* Assignment:
Below are some records. Say in a single number how many of their lines include the word "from".

* Records for this task:
━━━

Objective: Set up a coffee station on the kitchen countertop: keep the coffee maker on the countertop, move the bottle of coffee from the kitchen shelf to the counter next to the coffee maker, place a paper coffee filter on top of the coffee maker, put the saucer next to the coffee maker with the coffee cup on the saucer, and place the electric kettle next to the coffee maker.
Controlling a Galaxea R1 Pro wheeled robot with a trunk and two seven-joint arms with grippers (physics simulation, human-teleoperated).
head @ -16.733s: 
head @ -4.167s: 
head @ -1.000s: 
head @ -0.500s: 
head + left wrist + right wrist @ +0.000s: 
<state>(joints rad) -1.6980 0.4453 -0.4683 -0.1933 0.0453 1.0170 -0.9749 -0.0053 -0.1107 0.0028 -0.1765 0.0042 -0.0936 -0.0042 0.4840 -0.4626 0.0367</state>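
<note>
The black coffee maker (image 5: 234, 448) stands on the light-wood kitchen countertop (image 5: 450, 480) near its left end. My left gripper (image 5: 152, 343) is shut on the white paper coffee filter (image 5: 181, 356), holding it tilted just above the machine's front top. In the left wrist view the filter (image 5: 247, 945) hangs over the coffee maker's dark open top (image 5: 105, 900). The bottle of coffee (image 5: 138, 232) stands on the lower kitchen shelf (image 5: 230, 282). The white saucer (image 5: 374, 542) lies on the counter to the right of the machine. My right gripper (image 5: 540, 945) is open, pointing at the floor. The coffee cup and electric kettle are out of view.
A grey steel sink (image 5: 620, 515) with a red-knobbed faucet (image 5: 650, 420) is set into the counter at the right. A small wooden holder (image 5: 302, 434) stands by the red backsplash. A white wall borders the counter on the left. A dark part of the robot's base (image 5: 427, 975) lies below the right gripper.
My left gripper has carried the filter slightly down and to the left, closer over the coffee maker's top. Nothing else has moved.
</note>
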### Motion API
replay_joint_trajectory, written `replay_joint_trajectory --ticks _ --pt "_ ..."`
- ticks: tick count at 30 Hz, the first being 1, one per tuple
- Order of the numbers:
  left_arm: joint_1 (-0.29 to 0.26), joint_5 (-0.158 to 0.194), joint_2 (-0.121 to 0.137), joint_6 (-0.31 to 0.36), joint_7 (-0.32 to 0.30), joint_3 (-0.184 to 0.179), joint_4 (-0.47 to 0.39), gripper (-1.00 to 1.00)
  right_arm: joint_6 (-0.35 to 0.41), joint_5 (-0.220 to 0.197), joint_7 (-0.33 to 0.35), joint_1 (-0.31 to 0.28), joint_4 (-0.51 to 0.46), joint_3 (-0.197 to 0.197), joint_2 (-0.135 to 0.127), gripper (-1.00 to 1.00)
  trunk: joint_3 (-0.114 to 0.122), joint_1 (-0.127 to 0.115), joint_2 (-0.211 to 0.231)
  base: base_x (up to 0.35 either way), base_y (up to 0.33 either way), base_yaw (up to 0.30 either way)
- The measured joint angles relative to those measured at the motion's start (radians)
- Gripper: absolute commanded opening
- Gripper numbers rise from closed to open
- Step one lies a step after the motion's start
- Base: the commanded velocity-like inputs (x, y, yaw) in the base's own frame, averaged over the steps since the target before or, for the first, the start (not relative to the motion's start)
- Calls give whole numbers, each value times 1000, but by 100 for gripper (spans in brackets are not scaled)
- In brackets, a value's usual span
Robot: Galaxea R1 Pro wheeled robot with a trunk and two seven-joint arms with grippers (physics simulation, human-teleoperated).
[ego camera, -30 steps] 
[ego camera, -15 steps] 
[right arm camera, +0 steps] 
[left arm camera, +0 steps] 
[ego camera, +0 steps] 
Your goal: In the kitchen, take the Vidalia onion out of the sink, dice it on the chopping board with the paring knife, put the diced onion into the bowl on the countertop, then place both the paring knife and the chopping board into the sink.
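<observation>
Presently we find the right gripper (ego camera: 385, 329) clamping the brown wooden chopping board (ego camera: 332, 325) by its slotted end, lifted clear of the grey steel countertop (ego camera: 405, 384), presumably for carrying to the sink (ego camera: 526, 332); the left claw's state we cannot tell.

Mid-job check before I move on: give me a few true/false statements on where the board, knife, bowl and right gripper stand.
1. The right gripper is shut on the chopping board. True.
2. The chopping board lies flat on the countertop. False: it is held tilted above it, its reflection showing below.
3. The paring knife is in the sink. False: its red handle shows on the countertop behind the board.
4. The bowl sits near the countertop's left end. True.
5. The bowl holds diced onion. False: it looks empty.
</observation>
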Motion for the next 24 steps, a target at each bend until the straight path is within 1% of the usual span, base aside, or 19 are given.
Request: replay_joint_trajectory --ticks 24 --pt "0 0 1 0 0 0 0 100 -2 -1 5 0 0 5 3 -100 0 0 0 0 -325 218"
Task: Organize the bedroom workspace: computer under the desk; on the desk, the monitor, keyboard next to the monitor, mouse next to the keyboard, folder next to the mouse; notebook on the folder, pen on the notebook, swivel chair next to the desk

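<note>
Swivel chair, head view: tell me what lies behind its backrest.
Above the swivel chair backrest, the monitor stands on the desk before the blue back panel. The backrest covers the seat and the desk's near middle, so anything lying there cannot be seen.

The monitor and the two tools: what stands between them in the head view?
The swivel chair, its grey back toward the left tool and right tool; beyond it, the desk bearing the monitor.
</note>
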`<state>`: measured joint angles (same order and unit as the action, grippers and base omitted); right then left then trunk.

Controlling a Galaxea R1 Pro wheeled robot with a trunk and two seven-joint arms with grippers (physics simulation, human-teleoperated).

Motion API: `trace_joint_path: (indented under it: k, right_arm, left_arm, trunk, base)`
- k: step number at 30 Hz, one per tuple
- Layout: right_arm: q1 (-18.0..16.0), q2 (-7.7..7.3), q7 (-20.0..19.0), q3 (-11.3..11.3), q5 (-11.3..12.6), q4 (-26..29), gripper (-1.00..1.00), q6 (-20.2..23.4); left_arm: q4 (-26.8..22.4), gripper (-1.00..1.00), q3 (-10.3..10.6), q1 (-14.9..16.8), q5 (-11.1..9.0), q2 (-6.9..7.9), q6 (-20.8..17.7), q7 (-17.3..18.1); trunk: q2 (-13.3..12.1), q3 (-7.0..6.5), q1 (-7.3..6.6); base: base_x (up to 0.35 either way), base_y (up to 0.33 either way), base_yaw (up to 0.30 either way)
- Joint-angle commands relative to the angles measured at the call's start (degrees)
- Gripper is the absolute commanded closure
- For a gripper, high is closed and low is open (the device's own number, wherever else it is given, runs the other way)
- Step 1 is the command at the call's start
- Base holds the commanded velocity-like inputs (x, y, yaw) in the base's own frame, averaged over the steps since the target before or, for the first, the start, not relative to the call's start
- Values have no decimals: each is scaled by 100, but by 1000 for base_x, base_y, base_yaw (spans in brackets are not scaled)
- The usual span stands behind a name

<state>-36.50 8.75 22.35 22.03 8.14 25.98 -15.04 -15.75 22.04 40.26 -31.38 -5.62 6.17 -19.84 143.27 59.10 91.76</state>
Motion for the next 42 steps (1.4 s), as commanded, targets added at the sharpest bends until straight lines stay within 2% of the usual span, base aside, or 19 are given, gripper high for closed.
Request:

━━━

* Problem solution:
2